Cela ne leur a pas fait grand bien de détenir ce titre… parce que Messi, Neymar et Sergio Ramos ont donné une bonne cachette aux « Canaris ».
Après une pré-saison pleine de victoires, la « méthode Galtier » fonctionne malgré le fait que l’entraîneur français a dû changer les choses dans son propre scénario pour s’adapter au casting de stars de la capitale française.
Si la pré-saison n’avait pas été très exigeante en termes d’adversaires, le premier match face à une équipe de Ligue 1 s’est déroulé avec brio, même s’ils étaient privés de Kylian Mbappe pour cause de suspension.
Du 4-4-2 au 3-4-1-2
Si Christophe Galtier avait été caractérisé par un 4-4-2 assez strict dans ses précédents jobs, alors le job à Paris l’a fait changer.
Le système déployé en début de saison est un 3-4-1-2 offensif où les ailiers jouent un rôle clé et le milieu de terrain joue un style de football vertical et audacieux.

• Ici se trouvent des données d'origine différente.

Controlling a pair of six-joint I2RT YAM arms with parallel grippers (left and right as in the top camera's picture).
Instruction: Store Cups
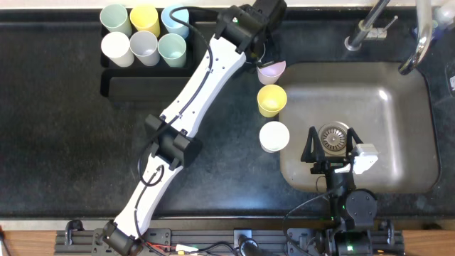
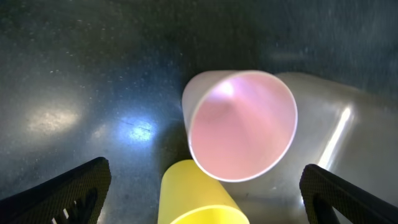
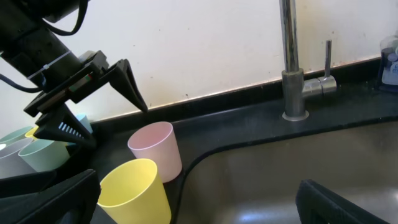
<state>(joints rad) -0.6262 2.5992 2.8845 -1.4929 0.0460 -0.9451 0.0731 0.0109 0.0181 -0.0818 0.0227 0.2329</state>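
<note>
1. The right gripper (image 1: 332,146) hangs low over the sink (image 1: 398,142), near its drain. Its fingers are wide apart and hold nothing.
2. On the dark counter (image 1: 57,142), along the left rim of the sink, three cups stand upright in a line, mouths up. The nearest is the white cup (image 1: 274,136).
3. Next comes the yellow cup (image 1: 271,99), a little apart from the white one.
4. Farthest in the line is the pink cup (image 2: 242,124), at the corner of the sink. The yellow cup is just beside it on the near side, and the sink rim is close on the other side, so there is little room around it.
5. The left gripper (image 3: 119,126) is above the pink cup. Its fingers (image 2: 68,193) are spread wide, one to each side, and do not touch the cup.
6. The left arm (image 1: 199,92) lies across the counter between the cup line and the tray (image 1: 106,85).
7. In the far end of the tray stand six cups (image 1: 144,46), in two rows of three.
8. The faucet (image 1: 366,28) stands behind the sink.
</note>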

Les trois défenseurs centraux créent un filet de sécurité qui permet à Galtier de donner les flancs à Nuno Mendes et Achraf Hakimi, tout en laissant deux « joueurs de balle » comme Vitinha et Marco Verratti au milieu de terrain. Les deux se sont bien entendus, et c’est tant mieux pour le PSG.
Messi a été libéré
La meilleure nouvelle pour le PSG est l’amélioration de l’adaptation de Lionel Messi. Avec l’idée de rester ensemble au-delà de 2023 sur la table, l’Argentin est revenu de vacances dans le but de relever les défis qu’il n’a pas réussi à réaliser la saison dernière.
Galtier lui a fourni un système qui lui permet de se déplacer librement dans la moitié de terrain adverse. Il descend plus profondément pour recevoir et créer du jeu, descend sur le flanc droit pour initier des diagonales vers la surface adverse et joue une-deux avec Neymar et Mbappe en toute aisance.

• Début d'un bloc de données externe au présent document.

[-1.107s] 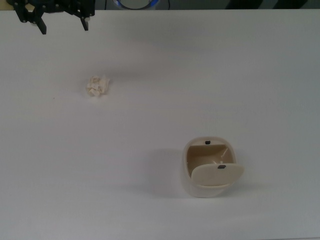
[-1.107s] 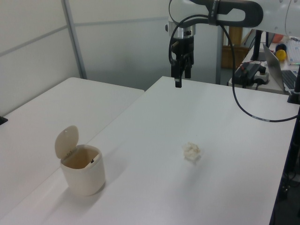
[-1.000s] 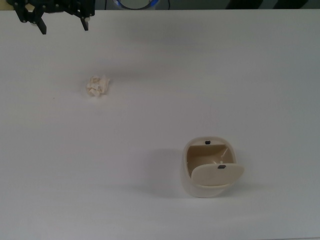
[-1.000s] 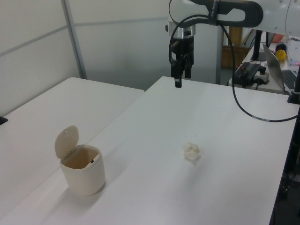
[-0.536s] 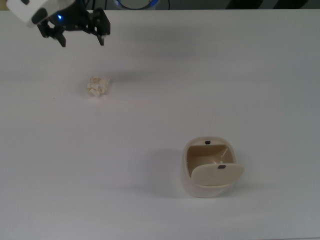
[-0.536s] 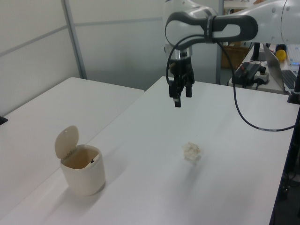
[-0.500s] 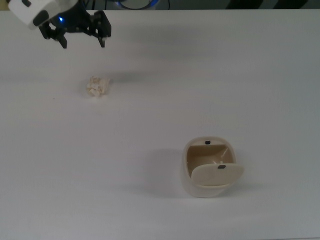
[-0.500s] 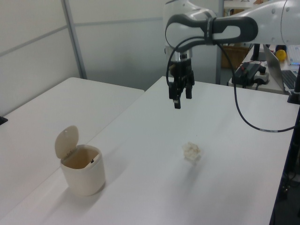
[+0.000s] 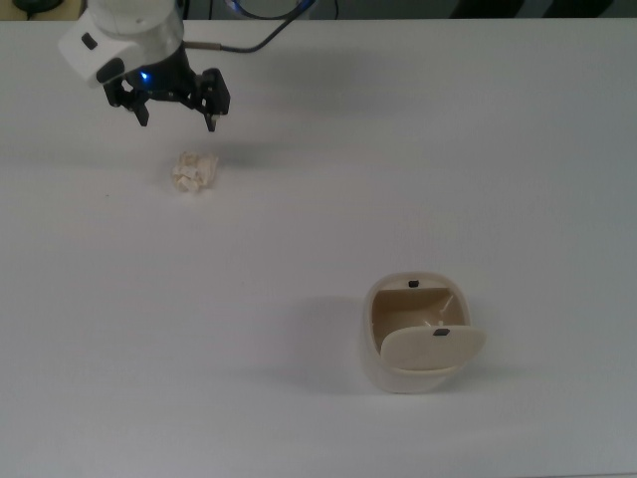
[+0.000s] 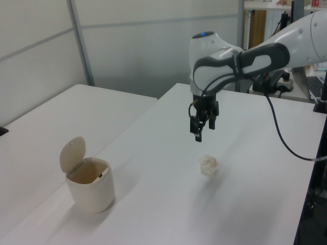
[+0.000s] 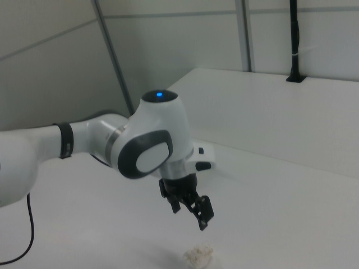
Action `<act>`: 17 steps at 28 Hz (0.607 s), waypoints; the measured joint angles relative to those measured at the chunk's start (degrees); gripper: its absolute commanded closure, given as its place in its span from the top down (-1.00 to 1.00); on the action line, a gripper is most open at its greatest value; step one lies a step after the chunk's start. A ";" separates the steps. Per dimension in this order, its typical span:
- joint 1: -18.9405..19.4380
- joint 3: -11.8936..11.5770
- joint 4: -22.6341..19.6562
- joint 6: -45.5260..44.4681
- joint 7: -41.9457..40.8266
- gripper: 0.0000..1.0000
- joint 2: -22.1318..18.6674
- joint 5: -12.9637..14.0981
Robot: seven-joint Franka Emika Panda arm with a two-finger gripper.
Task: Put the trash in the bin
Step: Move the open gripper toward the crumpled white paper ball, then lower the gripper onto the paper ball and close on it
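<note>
Crumpled off-white paper wad (image 9: pixel 194 171) sits on white table (image 9: pixel 318 239), well apart from cream swing-lid bin (image 9: pixel 418 334). Claw (image 9: pixel 175 111) hovers spread and empty; wad lies just below-right of it in top view.

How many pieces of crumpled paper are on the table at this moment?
1. The paper wad lies on the white table, just below the end effector in the top view, far from the bin. None seems hidden.
</note>
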 measured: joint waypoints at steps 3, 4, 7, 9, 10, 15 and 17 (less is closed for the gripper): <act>0.00 0.02 -3.21 5.36 2.79 1.00 -0.02 -1.31; 0.00 0.03 -4.29 7.15 3.82 1.00 -0.01 -1.74; 0.00 0.25 -7.82 12.37 7.46 1.00 0.02 -4.16; 0.10 0.64 -9.84 15.17 10.29 1.00 0.05 -6.51; 0.25 0.86 -10.78 16.37 11.84 1.00 0.08 -7.64; 1.90 1.35 -13.61 19.37 18.22 1.00 0.47 -11.06; 2.28 1.35 -13.93 20.09 19.54 1.00 0.74 -11.30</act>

Au cours de ces premiers matchs, nous avons vu un Messi confortable, souriant au ballon à chaque jeu et dribbler ses adversaires avec une facilité étonnante.
Haute pression et siège constant
S’il y a bien une chose qui a marqué le PSG lors de son match d’ouverture, c’est l’intensité avec laquelle il a submergé Nantes. Si l’équipe d’Antoine Kombouar a offert peu d’opposition, c’est parce qu’elle n’a jamais suivi le rythme de l’équipe de Galtier.
L’équipe de la capitale n’a jamais cessé d’attaquer et seul Lafont a empêché un score encore plus important. En plus d’exploiter les espaces laissés par la défense nantaise, le PSG les a aussi créés en appuyant haut sur le terrain.
Attention à Sergio Ramos…
Le joueur de Camas semble avoir laissé derrière lui la terrible saison 2021/22. Avec seulement 13 apparitions, la saison dernière n’a pas été sa meilleure année, mais il travaille à partir d’une table rase cette saison.
L’arrière central a débuté la saison en France à la fois comme titulaire et comme buteur. Au-delà du but, il a réalisé un bon match sur la droite de la défense parisienne, où il a eu la lourde tâche de couvrir les arrières d’Hakimi, qui est d’ordinaire torpilleur en attaque et vit dans la moitié de terrain adverse.
Il a l’air confiant, en pleine forme et désireux de rattraper le temps perdu. De plus, Marquinhos le complète bien tandis que Presnel Kimpembe apporte l’exubérance physique qui caractérise les meilleurs jeunes défenseurs qui impressionnent à travers l’Europe.